Les analyses et les propositions écoféministes ont donc été développées en étudiant l’ensemble des stratégies déjà pratiquées par des femmes dans les communautés de base.
Les idées de l’écoféminisme revendiquent la nécessité de développer des propositions locales, qui correspondent aux contextes spécifiques. Pour qu’elles soient menées à bien, les réflexions et les actions écoféministes doivent reposer sur la participation d’un groupe local assez large. Ce qui n’existe pas pour l’instant en Belgique selon Anne Nyssen, féministe militante à Bruxelles.
Pertinence universelle
Les idées de l’écoféminisme prennent comme point de départ la situation des femmes dans les pays du Sud plutôt que dans les sociétés du Nord/Occident, explique Anne Nyssen. Et les idées majeures de l’écoféminisme sont également valables pour la Belgique ou l’Occident. La critique envers une économie néo-liberale qui repose sur des marchés mondiaux et qui réduit la population au statut de de simples consommateurs, est partout pertinente. Ainsi que les propositions de s’appuyer davantage sur une économie locale qui privilégie le maintien du tissu social. La conservation de la nature, un des autres pilliers fondamentaux, devient elle aussi incontournable, et cela met sérieusement en question nos modes de production et de consommation.
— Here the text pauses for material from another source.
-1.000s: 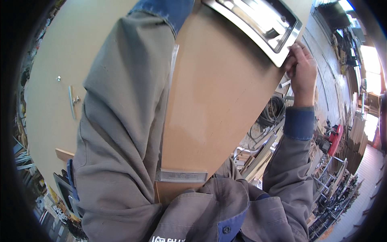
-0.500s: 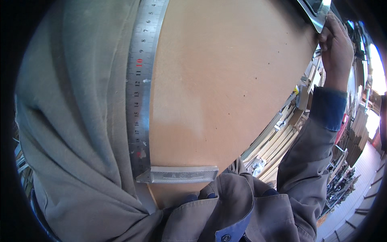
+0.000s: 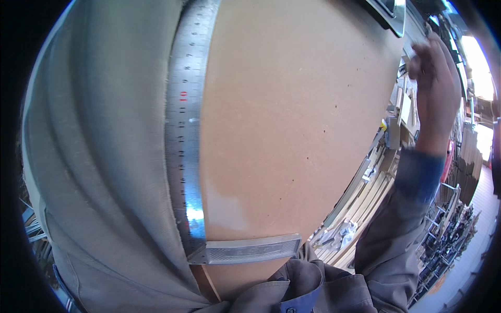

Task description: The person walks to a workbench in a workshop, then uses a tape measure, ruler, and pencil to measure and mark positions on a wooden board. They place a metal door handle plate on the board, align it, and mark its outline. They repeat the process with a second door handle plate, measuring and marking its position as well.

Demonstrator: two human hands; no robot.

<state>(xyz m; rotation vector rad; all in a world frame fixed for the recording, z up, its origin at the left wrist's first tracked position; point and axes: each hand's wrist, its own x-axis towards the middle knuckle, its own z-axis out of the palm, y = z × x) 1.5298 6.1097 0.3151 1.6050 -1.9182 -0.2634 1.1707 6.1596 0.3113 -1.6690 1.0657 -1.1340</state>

Les écoféministes sont aussi porteuses de fortes revendications contre la guerre et la militarisation, la paix étant une des préconditions à tout développement local.
En outre, Anne Nyssen trouve que l’écoféminisme a clairement montré qu’on ne peut plus penser l’émancipation par l’échange de sa force de travail contre un salaire, puisque dans le cadre d’un système d’économie néo-libérale, cela peut facilement aller jusqu’à esclavage. "D’un autre côté nous ne pouvons pas toutes devenir des productrices de matières premières, comme le suggère une des propositions importantes de l’écoféminisme", et c’est pourquoi, des réflexions sur le développement d’une économie basée davantage sur l’échange de services et même de savoir-faire, seront nécessaires selon elle. Le manque de groupes de réflexion et de propositions écoféministes, propres aux contextes des societés occidentales, est aussi peut-être une des raisons pour laquelle certaines féministes ici ont parfois critiqué l’écoféminisme comme étant un mouvement qui propose, simplement dit ‘un retour en arrière’, spécule Anne.
Des clichés dangereux ?
Anne Nyssen a encore un point de critique contre certains elements de l’écoféminisme, qui porte sur la base de l’analyse feministe : « L’écoféminisme a quand même une tendance essentialiste, dans son focalisation sur le lien entre la femme et la nature, où c’est la femme qui donne vie, qui l’entretient, qui la nourrit, qui fait pousser la vie, qui cultive… ». Ce lien très fort risque fort de nous amener à une compréhension essentialiste, où l’être d’une femme est fondée principalement sur l’image de la Mère, qui reproduit la vie humaine ainsi que celle de la terre. Et Anne n’est pas la seule feministe à se méfier des analyses féministes qui accentuent la relation entre la femme et la nature, qui a plutot été une longue histoire d’ésclavage’.
Au sujet d’une contribution éventuelle des écoféministes au Sommet de Johannesburg, Anne Nyssen pense à priori que ce processus ne convient pas aux idées de l’écoféminisme, parce que celui-ci entre difficilement dans le concept de développement durable tel qu’il a été défini, ni par les portes qu’ont ouvertes les institutions. Cela dit, des idées issues de l’écoféminisme ont été reprises par d’autres mouvements qui contribuent au processus du Sommet de Johannesburg sur le développement durable. Cependant ca se fait curieusement souvent en laissant un des principaux pilliers d’analyse un peu à coté - celui de l’analyse féministe.